Compré herramientas para la jardinería aunque mi abuelo tiene muchas herramientas porque yo siempre le compro nuevas herramientas; a mi esposo le gustaron varios aceites aromáticos y perfumes pero él solo traía tarjeta, por lo tanto yo pagué todo. —Te pagaré en cuanto regresemos o prefieres que mi asistente te transfiera el dinero— expresó mi esposo.

—Soy tu esposa, no es necesario que me pagues o podrías pagarme de otra forma— me acerqué y deslice mi mano en su camisa.

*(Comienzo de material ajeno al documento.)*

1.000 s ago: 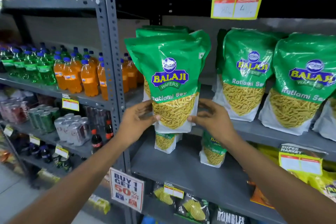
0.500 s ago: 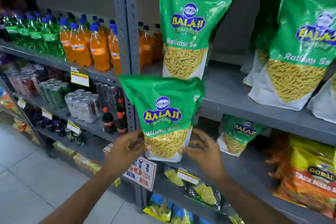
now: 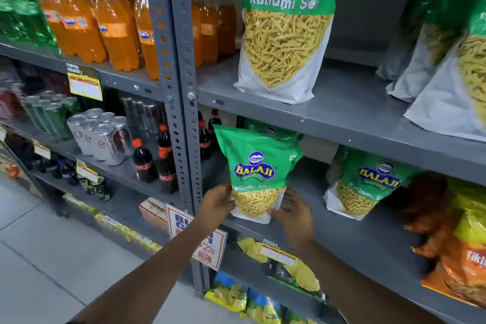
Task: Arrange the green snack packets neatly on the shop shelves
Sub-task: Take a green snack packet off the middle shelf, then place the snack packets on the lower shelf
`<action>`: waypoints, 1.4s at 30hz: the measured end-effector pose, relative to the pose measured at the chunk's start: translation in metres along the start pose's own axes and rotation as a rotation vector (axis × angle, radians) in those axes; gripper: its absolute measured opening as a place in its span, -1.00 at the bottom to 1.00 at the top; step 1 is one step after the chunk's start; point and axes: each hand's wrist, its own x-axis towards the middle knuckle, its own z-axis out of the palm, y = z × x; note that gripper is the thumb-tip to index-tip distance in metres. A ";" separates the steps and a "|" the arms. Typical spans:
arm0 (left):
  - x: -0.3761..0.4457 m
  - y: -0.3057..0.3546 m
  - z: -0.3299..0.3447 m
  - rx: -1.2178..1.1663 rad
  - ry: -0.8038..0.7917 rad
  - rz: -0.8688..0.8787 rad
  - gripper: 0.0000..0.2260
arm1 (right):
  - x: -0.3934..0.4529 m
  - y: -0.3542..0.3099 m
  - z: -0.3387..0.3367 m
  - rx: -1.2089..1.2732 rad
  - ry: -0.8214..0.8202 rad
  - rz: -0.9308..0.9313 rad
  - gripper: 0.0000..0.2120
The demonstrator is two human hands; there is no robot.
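A green snack packet marked "BALAJI WAFERS" and "Ratlami Sev" stands upright at the left end of the lower grey shelf, its clear lower window showing thin yellow sev sticks; the left hand pinches its lower left edge between thumb and fingers, closed onto the bag; the right hand sits at the lower right corner with fingers spread, and whether it actually grips the packet I cannot tell; the top of another green packet shows just behind the held one; a third small Balaji Ratlami Sev packet stands further right on the same shelf, apart from the held one; on the upper shelf one large packet reading "Ratlami Se…" stands upright with the same yellow sticks inside, and at least two more large ones lean at the right edge, partly cut off; orange bags lie at the far right, their writing too blurred to read; across the perforated grey upright stand orange soft-drink bottles with blue caps, green bottles, a shrink-wrapped pack of silver cans, green cans and small dark cola bottles with red caps; a yellow price tag is headed "SUPER MARKET".
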 end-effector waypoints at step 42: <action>-0.090 0.156 0.074 -0.001 0.071 0.192 -0.40 | -0.102 -0.094 -0.150 0.200 0.155 -0.177 -0.37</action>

—Amor esperó que no estes pensando en algo indecente—

—Como crees eso, yo me refiero a que me ayudes a cuidar la granja de mis abuelos—

—¡ Por supuesto que sí ! Yo estaré encantado de poder ayudarlos en lo que ustedes necesiten—

Nos fuimos a casa porque ya estaba un poco tarde, debíamos volver antes del anochecer aquí se siente que el tiempo pasa muy rápido. Al llegar a casa fuimos a ducharnos, mis tíos vendrían a cenar con nosotros. Ayudamos a los abuelos a poner la mesa y a entregar los regalos que me habían dado mis padres y los demás; disfruté con mi familia paterna.

*

El dia comenzó muy bien, mi esposo y yo fuimos a ayudar a ordeñar a las vacas, también recolecte algunas frutas y deje a mi esposo pescando junto con el abuelo mientras yo me concentré en coser el bolso y un pequeño peluche. Creo que mi esposo y mi abuelo se llevaron muy bien, mi abuela nos trajo un postre y una buena sopa, después de beberme la sopa me dispuse a comerme el postre pero comencé a tener nauseas. Antes de irme mi abuela me miro, pasé el día completo vomitando, creo que la sopa me cayó mal.